Work to be completed>
Your response should be the lines from the one containing "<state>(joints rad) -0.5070" through the end of the material, copied exactly and with nothing added.
Input data: Begin
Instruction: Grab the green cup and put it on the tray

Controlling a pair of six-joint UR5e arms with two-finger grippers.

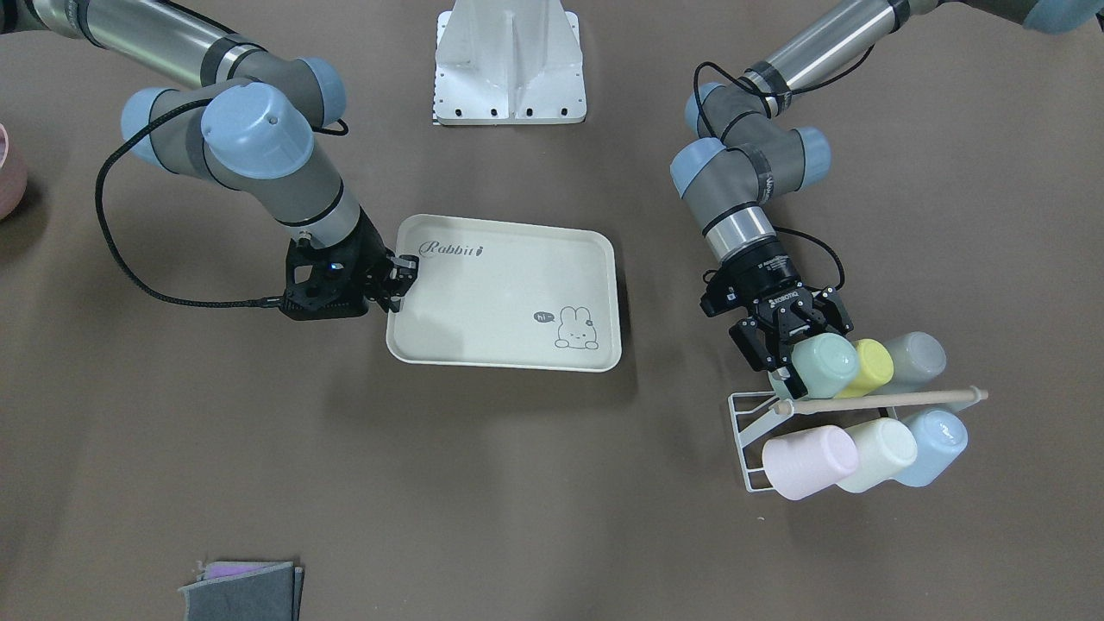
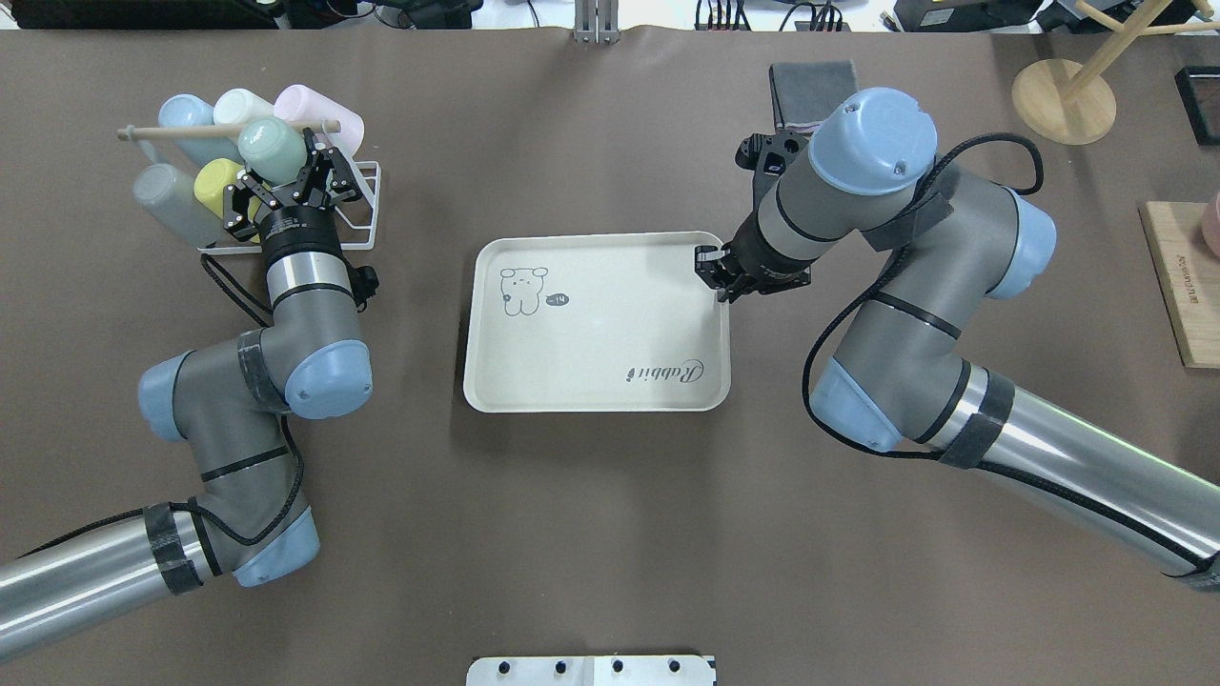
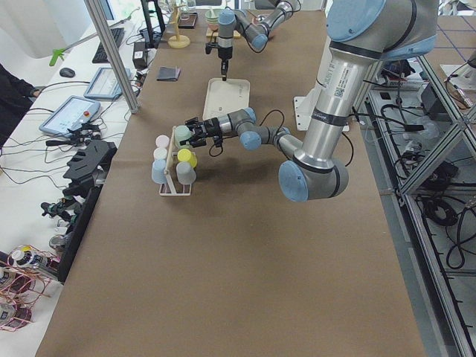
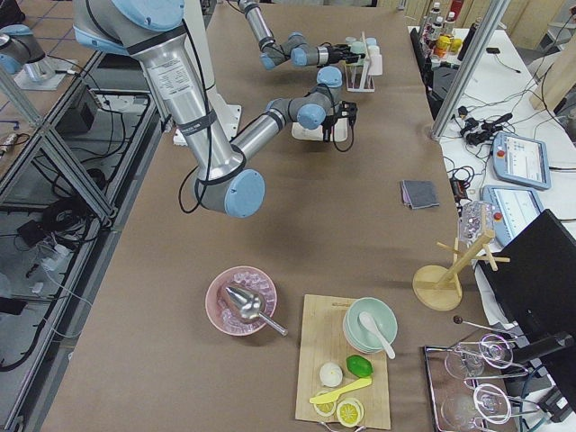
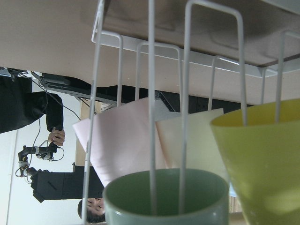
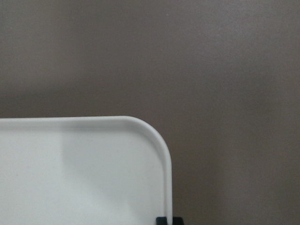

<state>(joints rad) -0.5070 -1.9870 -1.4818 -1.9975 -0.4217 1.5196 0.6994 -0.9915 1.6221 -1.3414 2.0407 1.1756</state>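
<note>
Green cup (image 5: pixel 131 194) on the rack (image 5: pixel 151 70) sits between my left gripper's (image 2: pixel 283 181) spread fingers; my right gripper (image 2: pixel 710 272) pinches the tray's (image 2: pixel 591 381) corner rim.

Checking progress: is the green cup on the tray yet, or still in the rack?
In the rack: the green cup sits over its wires beside the yellow cup; the tray holds nothing.

Overhead: behind robot, steeply down on desk (image 2: pixel 610 534) | Front: opposite side, faces robot, steeply down; shares tray (image 1: pixel 504 293) with overhead, reversed | Left end, right end: high, distant, along desk length | Left wrist: very near, upside down, among rack wires (image 5: pixel 151 93) | Right wrist: near, onto tray corner and desk.
</note>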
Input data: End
Your response>
<state>(joints rad) -0.5070 -1.9870 -1.4818 -1.9975 -0.4217 1.5196 0.6994 -0.9915 1.6221 -1.3414 2.0407 1.1756</state>
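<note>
Green cup (image 5: pixel 131 194) on the rack (image 5: pixel 151 70) sits between my left gripper's (image 2: pixel 283 181) spread fingers; my right gripper (image 2: pixel 710 272) pinches the tray's (image 2: pixel 591 381) corner rim.

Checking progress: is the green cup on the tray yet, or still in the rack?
In the rack: the green cup sits over its wires beside the yellow cup; the tray holds nothing.

Overhead: behind robot, steeply down on desk (image 2: pixel 610 534) | Front: opposite side, faces robot, steeply down; shares tray (image 1: pixel 504 293) with overhead, reversed | Left end, right end: high, distant, along desk length | Left wrist: very near, upside down, among rack wires (image 5: pixel 151 93) | Right wrist: near, onto tray corner and desk.
</note>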

The output has nothing more to it.